EXERCISE OBJECTIVE
Every line below that includes the word "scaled" needs to be copied.

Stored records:
#####
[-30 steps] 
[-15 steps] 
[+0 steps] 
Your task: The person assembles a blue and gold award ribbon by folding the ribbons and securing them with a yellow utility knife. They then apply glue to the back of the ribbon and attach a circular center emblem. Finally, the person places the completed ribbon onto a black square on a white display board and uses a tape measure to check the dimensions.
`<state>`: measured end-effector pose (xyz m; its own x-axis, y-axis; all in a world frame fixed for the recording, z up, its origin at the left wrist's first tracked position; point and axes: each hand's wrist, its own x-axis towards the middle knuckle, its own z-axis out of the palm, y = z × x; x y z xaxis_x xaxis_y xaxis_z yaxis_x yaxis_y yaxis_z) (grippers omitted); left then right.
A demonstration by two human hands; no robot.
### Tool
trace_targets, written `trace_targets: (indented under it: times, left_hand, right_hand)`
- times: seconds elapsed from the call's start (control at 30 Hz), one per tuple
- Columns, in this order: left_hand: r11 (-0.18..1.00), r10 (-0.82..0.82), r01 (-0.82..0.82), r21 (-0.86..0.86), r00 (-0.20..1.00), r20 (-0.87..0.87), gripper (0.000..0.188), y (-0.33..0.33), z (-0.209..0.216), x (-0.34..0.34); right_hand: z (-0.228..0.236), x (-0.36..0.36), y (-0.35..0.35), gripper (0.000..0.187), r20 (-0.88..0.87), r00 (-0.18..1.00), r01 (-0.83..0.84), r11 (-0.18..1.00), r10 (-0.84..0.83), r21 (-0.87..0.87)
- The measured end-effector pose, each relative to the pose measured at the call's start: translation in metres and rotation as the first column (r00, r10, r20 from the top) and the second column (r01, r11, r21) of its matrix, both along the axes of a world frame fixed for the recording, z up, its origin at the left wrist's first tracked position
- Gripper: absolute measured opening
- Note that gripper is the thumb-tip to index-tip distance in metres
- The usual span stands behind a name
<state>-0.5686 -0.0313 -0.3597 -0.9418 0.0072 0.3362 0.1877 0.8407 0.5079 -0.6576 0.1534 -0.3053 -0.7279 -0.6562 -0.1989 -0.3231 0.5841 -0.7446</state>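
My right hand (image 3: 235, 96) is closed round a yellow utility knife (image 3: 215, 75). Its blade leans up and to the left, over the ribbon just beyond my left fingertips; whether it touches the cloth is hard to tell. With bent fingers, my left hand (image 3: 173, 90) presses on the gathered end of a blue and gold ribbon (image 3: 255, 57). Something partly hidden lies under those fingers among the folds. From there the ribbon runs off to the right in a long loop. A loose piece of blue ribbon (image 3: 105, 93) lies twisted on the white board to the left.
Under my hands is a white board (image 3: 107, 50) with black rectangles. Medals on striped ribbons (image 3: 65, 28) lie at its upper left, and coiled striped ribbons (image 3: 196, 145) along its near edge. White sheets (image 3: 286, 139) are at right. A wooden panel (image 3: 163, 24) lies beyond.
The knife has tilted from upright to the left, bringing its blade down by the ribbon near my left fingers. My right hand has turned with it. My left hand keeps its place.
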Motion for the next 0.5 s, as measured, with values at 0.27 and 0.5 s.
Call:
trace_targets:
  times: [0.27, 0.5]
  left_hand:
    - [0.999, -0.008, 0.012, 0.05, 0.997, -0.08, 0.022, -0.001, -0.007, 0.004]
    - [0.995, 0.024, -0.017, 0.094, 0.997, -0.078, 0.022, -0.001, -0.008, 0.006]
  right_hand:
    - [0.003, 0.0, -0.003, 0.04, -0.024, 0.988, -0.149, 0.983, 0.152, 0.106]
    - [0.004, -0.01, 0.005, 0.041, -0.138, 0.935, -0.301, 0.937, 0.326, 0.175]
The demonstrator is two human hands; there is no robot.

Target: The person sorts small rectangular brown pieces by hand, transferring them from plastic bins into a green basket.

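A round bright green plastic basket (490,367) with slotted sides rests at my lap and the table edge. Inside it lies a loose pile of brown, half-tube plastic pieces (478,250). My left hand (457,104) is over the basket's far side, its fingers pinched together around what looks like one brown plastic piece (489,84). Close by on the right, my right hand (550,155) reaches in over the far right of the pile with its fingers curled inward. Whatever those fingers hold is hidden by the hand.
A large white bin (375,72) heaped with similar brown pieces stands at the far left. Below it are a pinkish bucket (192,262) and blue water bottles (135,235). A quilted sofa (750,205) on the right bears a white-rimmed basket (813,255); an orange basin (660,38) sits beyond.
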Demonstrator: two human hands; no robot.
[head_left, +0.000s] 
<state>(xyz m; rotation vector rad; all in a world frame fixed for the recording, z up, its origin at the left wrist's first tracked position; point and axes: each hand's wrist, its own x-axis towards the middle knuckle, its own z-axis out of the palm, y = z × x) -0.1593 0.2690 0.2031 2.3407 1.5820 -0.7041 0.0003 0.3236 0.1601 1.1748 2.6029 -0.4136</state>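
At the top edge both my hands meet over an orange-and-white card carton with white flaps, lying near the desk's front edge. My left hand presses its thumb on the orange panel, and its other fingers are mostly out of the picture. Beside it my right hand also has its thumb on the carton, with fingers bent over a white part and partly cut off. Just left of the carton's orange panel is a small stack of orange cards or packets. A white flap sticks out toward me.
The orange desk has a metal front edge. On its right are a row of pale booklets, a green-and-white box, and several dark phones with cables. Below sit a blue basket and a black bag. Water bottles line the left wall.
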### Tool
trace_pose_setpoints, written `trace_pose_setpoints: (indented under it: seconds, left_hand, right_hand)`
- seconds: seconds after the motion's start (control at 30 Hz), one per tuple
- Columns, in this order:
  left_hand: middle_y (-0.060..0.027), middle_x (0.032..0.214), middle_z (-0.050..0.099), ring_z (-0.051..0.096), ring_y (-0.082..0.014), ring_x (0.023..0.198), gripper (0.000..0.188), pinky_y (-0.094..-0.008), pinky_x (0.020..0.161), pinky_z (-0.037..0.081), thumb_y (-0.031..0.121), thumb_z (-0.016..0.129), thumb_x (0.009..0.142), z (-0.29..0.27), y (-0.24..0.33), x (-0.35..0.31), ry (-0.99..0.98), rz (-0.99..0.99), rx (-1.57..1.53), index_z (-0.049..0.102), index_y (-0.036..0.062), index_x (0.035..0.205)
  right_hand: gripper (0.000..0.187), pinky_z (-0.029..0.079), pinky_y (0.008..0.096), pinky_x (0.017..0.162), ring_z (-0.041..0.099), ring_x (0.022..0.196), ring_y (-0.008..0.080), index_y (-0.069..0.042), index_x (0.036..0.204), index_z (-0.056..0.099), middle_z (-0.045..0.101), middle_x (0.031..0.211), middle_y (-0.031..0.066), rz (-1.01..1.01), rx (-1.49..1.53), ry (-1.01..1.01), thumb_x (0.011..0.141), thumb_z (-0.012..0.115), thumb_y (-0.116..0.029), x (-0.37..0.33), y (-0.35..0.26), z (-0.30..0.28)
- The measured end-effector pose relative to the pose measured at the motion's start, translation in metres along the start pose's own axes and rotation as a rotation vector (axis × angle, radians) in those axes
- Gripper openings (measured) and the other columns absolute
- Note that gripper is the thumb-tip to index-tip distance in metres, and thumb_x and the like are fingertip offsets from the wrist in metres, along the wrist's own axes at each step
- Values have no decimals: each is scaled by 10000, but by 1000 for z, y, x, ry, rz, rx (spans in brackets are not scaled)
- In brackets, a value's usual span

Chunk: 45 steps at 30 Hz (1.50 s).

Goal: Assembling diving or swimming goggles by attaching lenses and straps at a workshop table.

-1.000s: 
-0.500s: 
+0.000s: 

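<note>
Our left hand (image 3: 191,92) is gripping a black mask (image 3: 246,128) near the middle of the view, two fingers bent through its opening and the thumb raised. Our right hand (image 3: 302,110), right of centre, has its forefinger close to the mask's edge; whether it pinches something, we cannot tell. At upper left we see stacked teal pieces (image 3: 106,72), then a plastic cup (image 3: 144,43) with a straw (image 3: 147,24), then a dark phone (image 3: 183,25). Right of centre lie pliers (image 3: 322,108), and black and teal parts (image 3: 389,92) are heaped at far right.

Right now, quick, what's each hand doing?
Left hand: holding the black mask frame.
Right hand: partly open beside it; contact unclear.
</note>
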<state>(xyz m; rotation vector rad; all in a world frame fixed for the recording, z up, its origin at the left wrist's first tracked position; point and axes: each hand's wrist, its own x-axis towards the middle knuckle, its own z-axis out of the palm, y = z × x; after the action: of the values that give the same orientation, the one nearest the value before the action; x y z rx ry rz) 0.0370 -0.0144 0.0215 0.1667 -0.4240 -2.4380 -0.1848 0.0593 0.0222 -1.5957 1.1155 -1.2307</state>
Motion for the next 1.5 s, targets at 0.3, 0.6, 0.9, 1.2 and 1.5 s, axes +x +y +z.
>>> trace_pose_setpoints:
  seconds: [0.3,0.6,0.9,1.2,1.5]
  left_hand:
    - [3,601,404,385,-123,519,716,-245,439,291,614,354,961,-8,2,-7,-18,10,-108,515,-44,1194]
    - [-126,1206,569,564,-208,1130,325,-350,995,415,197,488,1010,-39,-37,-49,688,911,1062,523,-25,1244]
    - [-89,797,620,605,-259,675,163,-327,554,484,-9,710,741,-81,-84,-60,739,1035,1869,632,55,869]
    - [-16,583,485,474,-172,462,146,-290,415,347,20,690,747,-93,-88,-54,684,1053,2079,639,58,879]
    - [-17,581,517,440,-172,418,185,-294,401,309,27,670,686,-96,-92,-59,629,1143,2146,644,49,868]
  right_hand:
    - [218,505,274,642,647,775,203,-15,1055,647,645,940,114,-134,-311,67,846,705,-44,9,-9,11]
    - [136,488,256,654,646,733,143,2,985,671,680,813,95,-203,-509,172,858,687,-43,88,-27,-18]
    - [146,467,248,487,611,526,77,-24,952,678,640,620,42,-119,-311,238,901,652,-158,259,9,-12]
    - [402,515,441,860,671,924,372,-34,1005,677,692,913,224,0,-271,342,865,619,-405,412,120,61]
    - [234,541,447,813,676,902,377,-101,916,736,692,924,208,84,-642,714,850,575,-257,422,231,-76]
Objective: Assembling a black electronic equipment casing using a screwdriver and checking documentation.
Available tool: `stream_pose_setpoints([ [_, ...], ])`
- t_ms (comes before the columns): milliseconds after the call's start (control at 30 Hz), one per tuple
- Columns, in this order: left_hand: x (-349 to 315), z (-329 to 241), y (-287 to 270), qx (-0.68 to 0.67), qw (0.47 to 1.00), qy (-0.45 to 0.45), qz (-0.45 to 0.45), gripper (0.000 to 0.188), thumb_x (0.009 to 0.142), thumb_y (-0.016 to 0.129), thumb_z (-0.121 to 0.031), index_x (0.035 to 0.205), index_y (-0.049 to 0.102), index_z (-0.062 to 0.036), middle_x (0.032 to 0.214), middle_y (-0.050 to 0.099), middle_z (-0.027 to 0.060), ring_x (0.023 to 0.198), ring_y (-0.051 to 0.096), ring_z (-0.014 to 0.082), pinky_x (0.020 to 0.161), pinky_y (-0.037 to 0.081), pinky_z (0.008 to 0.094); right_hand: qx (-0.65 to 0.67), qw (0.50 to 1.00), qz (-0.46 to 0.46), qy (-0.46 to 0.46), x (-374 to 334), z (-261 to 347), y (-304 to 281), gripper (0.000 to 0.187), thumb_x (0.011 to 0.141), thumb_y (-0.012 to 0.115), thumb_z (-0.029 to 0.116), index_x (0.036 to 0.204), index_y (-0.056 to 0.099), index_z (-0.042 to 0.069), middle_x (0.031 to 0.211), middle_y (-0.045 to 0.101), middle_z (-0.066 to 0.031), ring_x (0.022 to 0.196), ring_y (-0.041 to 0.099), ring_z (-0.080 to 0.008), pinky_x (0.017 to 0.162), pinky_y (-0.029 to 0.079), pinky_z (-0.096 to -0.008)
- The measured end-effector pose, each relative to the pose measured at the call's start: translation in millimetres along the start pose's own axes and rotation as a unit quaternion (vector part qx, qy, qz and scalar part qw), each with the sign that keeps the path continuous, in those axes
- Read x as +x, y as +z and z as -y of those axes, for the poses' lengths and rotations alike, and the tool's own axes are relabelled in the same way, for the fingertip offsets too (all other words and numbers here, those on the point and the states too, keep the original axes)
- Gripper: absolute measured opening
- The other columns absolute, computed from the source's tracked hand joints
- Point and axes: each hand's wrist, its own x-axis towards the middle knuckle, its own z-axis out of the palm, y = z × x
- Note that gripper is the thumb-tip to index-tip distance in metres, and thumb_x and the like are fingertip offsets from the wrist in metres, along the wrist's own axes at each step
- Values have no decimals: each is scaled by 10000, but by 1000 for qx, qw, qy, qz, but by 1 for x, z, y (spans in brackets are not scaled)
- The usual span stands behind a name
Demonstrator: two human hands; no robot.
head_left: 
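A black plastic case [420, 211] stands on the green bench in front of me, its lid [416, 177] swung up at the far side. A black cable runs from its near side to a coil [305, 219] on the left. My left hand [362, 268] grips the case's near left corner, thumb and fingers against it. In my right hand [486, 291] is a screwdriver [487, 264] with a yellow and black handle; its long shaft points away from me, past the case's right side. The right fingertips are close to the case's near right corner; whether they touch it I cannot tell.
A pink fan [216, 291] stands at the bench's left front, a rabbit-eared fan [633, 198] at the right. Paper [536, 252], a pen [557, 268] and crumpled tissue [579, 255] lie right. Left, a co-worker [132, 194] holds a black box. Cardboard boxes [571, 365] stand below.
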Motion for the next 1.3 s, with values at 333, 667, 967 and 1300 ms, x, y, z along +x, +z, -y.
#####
TASK RESULT
- Values have no decimals: each is scaled by 10000, but by 1000 for z, y, x, ry, rz, rx (spans in brackets are not scaled)
- Values have no decimals: each is scaled by 10000, but by 1000 for qx, qw, qy, qz, but by 1 for x, z, y (spans in brackets are not scaled)

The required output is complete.